Stats, stats and more stats (and lies!)

I’m a bit of a web-stat-aholic.  Despite the fact that this is a personal blog with hardly any relevance to the outside world, I still feel the need to see how many people read it.  But then that’s true of all the websites I throw up.  In some ways I find the stats just interesting, even if the numbers are really small, it amuses me how people find the sites, what search strings they use, and how certain pages get more hits.

I use three stats systems on this site, Google Analytics, the WordPress.com stats plugin, and the CyStats plugin.  Clearly the whole area of ‘what constitutes a visitor’ is murky at best, and when a page is made up of lots of resources that each generate a request to the web server, it gets a little harder to work out how many hits you’ve had, but I’m amused by the difference in information the three systems provide, and the apparent totally useless WordPress.com stats plugin.
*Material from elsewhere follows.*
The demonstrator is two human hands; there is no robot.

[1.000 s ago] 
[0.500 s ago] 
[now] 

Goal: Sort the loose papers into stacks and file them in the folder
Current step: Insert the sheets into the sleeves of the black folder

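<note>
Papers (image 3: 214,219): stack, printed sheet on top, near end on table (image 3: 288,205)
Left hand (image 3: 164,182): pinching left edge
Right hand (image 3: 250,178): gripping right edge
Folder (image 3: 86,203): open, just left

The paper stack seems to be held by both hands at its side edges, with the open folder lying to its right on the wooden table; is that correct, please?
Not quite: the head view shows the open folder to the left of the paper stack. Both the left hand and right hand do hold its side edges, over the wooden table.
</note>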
When I moved the blog to WordPress I thought the WordPress.com stats plugin would be a good option, and indeed it looked like it was reasonably accurate when the visitor count was 1 or 2 people a day.  However, as the site gets found by google and random hits start to increase, the stats look more and more crazy, in particular the ‘top posts and pages’ section.

Here’s the current info from that plugin for pages visited today and yesterday,

stats1So yesterday, apparently the only two pages read on the site were the Watchmen post and the Wii Fit page.  And today, people are only reading the Watchmen post and nothing else.  I kinda find that hard to believe, and in fact, the other two stats systems agree that it’s complete bollocks.  I’ve no idea what-so-ever what the WordPress.com stats plugin is doing but it’s certainly not recording which pages are being viewed.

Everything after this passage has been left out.